L’élu montréalais se défend de vouloir casser du sucre sur le dos des banlieusards québécois, qui « ne sont pas du mauvais monde ». « Faire le procès de la banlieue, c’est quelque chose d’inutile et de contre-productif. Il faut transformer la ville pour la rendre à nouveau attrayante et transformer la banlieue pour la rendre écologiquement soutenable», souligne-t-il à gros traits.

« GND » invite le premier ministre à imaginer une « banlieue redessinée, densifiée, verdie, dans laquelle il y aura peut-être moins d’entrées de garage individuelles, mais certainement autant d’esprit de famille et probablement un peu plus d’espaces partagés et de sentiment de communauté ».

Démocratie en péril

Aux yeux de Gabriel Nadeau-Dubois, le Québec est mûr pour une « révolution tranquille verte ». Le risque de l’inaction est trop grand. « Parce que si la démocratie démontre son impuissance à régler la crise écologique, ce n’est pas juste la bataille climatique qu’on va perdre, c’est aussi la démocratie », dit-il sans détour au Devoir.

« Quand les gens deviennent inquiets pour leur survie, ils peuvent se tourner vers des options pas rassurantes et autoritaires. Moi, je ne veux pas qu’on se rende là », poursuit-il.
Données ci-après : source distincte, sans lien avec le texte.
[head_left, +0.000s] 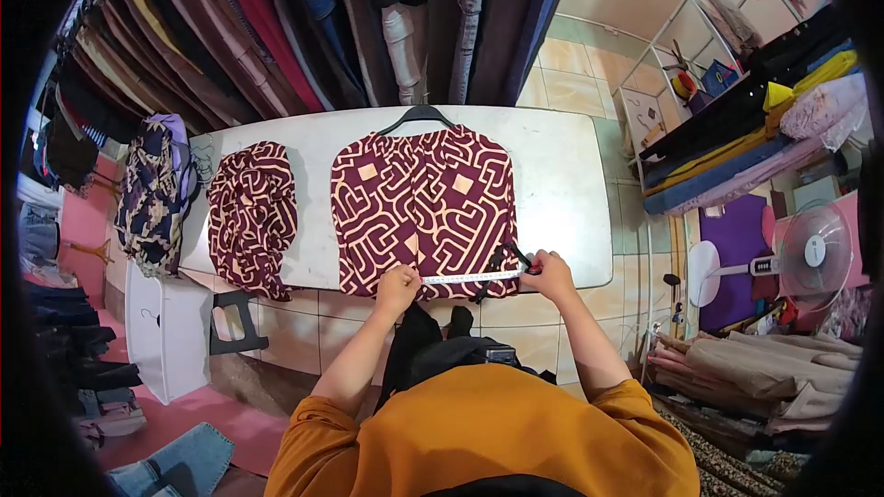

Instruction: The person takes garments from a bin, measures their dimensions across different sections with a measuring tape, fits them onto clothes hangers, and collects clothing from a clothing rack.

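One garment (378, 221) is lying flat mid-way along the tabletop (571, 175), at its near edge. A tape (471, 279) is crossing the garment's near end; uneven pulling could be skewing it, or a brushing wrist dragging the cloth. The left hand (398, 290) is closing in a pinch on the tape; the right hand (550, 274) is gripping it farther right. A hanger (423, 114) is lying beyond.

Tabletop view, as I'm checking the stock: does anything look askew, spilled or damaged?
The loose maroon garment looks untidy: it lies bunched, its lower end past the white table's near edge, while the matching garment on the hanger is spread out. No spill or tear shows; small flaws might not.
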Available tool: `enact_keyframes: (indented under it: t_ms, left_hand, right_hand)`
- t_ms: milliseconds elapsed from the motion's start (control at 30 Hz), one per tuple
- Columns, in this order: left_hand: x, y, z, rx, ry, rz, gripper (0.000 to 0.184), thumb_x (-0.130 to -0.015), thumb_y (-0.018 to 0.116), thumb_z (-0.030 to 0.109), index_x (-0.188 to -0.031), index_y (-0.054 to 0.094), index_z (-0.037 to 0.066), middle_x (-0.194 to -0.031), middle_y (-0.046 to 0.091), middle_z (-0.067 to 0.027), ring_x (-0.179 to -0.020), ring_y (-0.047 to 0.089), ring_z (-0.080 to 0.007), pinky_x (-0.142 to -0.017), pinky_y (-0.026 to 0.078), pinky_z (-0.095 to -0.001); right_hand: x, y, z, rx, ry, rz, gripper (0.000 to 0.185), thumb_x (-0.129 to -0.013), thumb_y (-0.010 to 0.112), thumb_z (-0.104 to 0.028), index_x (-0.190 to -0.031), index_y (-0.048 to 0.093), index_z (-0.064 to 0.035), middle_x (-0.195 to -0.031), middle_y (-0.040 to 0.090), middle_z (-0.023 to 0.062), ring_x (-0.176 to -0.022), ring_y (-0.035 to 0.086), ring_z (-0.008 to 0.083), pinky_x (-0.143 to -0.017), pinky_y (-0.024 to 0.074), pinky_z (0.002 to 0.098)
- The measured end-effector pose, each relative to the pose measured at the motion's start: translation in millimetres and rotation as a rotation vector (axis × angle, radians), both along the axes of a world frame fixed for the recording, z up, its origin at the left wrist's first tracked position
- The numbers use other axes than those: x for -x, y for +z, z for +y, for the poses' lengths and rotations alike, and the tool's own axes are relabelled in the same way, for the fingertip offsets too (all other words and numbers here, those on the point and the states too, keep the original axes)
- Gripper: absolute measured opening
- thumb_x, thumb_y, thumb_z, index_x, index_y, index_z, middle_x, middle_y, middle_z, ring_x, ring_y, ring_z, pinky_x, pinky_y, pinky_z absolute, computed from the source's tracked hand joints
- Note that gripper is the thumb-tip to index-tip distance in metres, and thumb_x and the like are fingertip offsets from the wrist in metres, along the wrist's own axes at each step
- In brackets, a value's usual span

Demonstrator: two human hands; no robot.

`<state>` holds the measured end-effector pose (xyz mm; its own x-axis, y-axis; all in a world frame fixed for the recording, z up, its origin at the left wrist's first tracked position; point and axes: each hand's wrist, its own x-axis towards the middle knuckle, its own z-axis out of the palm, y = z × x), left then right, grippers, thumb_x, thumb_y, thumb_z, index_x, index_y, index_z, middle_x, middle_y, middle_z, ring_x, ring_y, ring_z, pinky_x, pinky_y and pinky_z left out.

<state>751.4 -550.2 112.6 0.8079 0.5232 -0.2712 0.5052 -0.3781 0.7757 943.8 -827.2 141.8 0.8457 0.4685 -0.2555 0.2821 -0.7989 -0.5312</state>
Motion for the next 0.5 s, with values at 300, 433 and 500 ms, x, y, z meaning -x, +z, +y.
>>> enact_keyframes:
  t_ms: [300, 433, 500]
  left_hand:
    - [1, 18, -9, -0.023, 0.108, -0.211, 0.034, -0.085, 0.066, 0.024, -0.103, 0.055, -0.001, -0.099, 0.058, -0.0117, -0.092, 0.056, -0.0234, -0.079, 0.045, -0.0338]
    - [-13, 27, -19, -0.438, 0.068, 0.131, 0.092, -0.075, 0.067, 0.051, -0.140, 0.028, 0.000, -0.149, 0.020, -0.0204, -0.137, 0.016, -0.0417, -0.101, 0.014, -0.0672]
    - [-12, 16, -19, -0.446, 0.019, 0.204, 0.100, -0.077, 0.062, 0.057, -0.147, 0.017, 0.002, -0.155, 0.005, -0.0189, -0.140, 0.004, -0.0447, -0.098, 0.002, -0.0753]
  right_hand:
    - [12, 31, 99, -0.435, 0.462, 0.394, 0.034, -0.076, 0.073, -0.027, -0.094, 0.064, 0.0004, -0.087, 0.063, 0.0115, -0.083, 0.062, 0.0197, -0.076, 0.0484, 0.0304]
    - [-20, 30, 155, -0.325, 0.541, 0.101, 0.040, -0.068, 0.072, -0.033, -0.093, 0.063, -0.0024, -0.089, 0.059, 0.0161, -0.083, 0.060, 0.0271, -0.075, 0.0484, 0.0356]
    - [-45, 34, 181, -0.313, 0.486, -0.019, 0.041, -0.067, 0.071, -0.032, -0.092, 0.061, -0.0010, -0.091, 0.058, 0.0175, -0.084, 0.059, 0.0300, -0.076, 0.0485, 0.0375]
Deux ans et demi après avoir été élu la première fois à l’Assemblée nationale, « GND » dit constater les « limites de l’action politique » — qui plus est dans le « système médiatico-politique » actuel.

« Tout est organisé pour nous détourner de ces enjeux-là [liés au réchauffement climatique] et nous amener, médias et politiciens, sur des débats secondaires, spectaculaires, qui vendent », fait-il valoir.« C’est une critique autant des journalistes que des politiciens. « It takes two to tango », précise-t-il alors que les choix vestimentaires de la députée solidaire Catherine Dorion ont fait la manchette.

Dans sa lettre au premier ministre, Gabriel Nadeau-Dubois n’hésite pas à écorcher le discours écologique qui tourne autour sur des « sacrifices », des « renoncements », et des « privations ». « On a beaucoup tendance, par réflexe, à insister sur ce qu’on va perdre avec la transition écologique et ça fait le beau jeu des adversaires. On aurait avantage à insister plus sur ce qu’on va gagner », soutient-il. Sinon, le mouvement écologiste court l’« énorme risque » d’être « perçu comme un mouvement anti-classe moyenne, anti-banlieues, anti-région », ce qui le discréditerait aux yeux de plus d’une personne.